Tuesday, July 15, 2014
"Why Are There No Mozarts from Australia?": This falsely premised (and largely ethnocentric) question was first posed by Alfred Kroeber in 1910. As a cultural anthropologist, Kroeber had been engaged in a fierce academic debate with evolutionary biologist August Weismann over the role that "culture" played in the development of individual genius/talent. For Weismann, no Mozart had emerged among the Australian aboriginals because there was a distinct lack of the proper "mental faculties" required to produce the classical pianist abilities of someone like Mozart. In other words, the Australian aboriginals had simply not "evolved" far enough to match European standards of culture. To Kroeber, however, evolution had little to do with it, as Australian aboriginals merely lacked certain historical/environmental circumstances that were needed to create the right cultural context for a Mozart to develop. On the surface, this debate was perhaps one of the first "nature vs. nurture" arguments to come out of the early 20th century. For Kroeber, who did a lot of research on Native Americans, the "last wild Indian" to enter Euro-American society happened near Oroville, California, in 1911. Fascinated, Kroeber named him "Ishi," and hired him to work as a research assistant at UC-Berkeley.
Tuesday, July 1, 2014
What Happened to America's Working Class?: In the 1930s and 1940s, around 60 million Americans considered themselves "working-class." But in each decade since World War II, the number of Americans identifying as "working-class" has declined dramatically. At present, it's fair to claim that America's working class has been mostly subsumed by the middle class. Yet what precipitated such a major change in American social class structure? Many sociologists point to deindustrialization as the primary catalyst for eviscerating the working class. Although the causes of deindustrialization are multifaceted, enviro-labor economics is one key culprit.

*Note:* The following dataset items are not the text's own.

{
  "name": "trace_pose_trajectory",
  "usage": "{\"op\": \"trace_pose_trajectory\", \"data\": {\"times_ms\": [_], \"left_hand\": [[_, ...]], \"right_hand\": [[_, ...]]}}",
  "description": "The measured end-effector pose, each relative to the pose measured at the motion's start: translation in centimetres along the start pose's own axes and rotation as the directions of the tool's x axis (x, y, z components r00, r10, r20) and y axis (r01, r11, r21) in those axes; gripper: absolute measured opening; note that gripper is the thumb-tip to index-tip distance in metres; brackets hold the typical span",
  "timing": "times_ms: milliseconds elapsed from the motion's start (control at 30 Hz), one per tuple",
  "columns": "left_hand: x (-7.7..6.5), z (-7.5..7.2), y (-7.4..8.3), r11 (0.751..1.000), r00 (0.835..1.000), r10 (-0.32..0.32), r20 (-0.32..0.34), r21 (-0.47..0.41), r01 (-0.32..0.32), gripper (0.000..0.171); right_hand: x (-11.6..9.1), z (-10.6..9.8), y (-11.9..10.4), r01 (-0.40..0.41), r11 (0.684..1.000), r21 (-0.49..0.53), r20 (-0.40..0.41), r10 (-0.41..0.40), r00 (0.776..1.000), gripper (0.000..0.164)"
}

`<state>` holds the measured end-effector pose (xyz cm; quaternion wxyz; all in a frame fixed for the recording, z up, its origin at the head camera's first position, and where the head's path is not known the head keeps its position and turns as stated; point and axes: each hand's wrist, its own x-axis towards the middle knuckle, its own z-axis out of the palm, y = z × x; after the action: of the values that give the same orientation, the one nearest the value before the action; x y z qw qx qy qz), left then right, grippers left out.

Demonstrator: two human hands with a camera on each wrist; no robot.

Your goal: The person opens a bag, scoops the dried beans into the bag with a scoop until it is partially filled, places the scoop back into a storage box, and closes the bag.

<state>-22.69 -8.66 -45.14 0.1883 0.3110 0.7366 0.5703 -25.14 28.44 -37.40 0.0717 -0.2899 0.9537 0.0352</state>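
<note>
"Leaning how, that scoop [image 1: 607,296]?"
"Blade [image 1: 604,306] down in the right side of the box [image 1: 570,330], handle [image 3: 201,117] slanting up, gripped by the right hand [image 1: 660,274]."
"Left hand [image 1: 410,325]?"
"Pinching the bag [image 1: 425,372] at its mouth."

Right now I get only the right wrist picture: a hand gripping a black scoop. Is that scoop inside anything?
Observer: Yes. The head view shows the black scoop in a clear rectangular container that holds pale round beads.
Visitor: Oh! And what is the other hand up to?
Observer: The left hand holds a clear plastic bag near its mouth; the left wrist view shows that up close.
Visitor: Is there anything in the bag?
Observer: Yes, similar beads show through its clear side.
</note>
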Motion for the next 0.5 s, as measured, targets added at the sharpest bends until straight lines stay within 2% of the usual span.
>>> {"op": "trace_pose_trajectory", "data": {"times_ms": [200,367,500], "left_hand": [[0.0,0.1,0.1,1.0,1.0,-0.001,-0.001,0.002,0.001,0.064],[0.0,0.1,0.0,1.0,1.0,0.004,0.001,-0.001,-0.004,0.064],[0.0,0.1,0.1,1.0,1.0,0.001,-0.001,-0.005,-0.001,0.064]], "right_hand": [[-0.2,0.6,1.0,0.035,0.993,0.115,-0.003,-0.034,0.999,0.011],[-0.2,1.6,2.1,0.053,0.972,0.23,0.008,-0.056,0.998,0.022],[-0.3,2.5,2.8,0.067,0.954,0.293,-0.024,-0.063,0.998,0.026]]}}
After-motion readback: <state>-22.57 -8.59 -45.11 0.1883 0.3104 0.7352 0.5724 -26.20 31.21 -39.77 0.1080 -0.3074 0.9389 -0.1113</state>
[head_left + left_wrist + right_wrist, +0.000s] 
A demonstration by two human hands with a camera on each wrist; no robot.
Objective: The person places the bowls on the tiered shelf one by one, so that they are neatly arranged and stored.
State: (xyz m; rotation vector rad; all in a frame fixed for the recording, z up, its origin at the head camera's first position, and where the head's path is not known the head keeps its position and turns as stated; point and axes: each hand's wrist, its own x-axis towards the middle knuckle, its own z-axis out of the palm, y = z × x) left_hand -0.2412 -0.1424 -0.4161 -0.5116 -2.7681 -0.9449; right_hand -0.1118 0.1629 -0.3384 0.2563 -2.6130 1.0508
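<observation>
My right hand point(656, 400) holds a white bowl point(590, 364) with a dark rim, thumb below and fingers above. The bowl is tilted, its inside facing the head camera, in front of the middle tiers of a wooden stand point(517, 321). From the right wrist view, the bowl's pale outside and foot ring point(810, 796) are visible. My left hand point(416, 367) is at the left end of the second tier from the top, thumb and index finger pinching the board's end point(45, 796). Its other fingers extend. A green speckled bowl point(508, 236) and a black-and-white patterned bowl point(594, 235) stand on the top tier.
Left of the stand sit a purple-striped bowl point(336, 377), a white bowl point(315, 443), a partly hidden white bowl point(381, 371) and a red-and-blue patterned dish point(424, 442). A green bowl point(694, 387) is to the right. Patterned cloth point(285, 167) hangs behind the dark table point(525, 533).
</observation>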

For instance, the costs of manufacturing in the U.S. simply became too high in the postwar era. Whether it was the 1947 Labor Management Relations Act or the birth of the Environmental Protection Agency (EPA) in 1970, the costs of producing consumer and industrial goods were cheaper abroad (outsourcing). Aside from deindustrialization, there was also a general shift in American society away from issues of "class" and toward problems of "race" and "gender" in the 1950s and 1960s. Perhaps the clearest examples of this shift were embodied in the Civil Rights and Women's Liberation movements, which succeeded in obtaining constitutional protections for historically underrepresented social groups in America.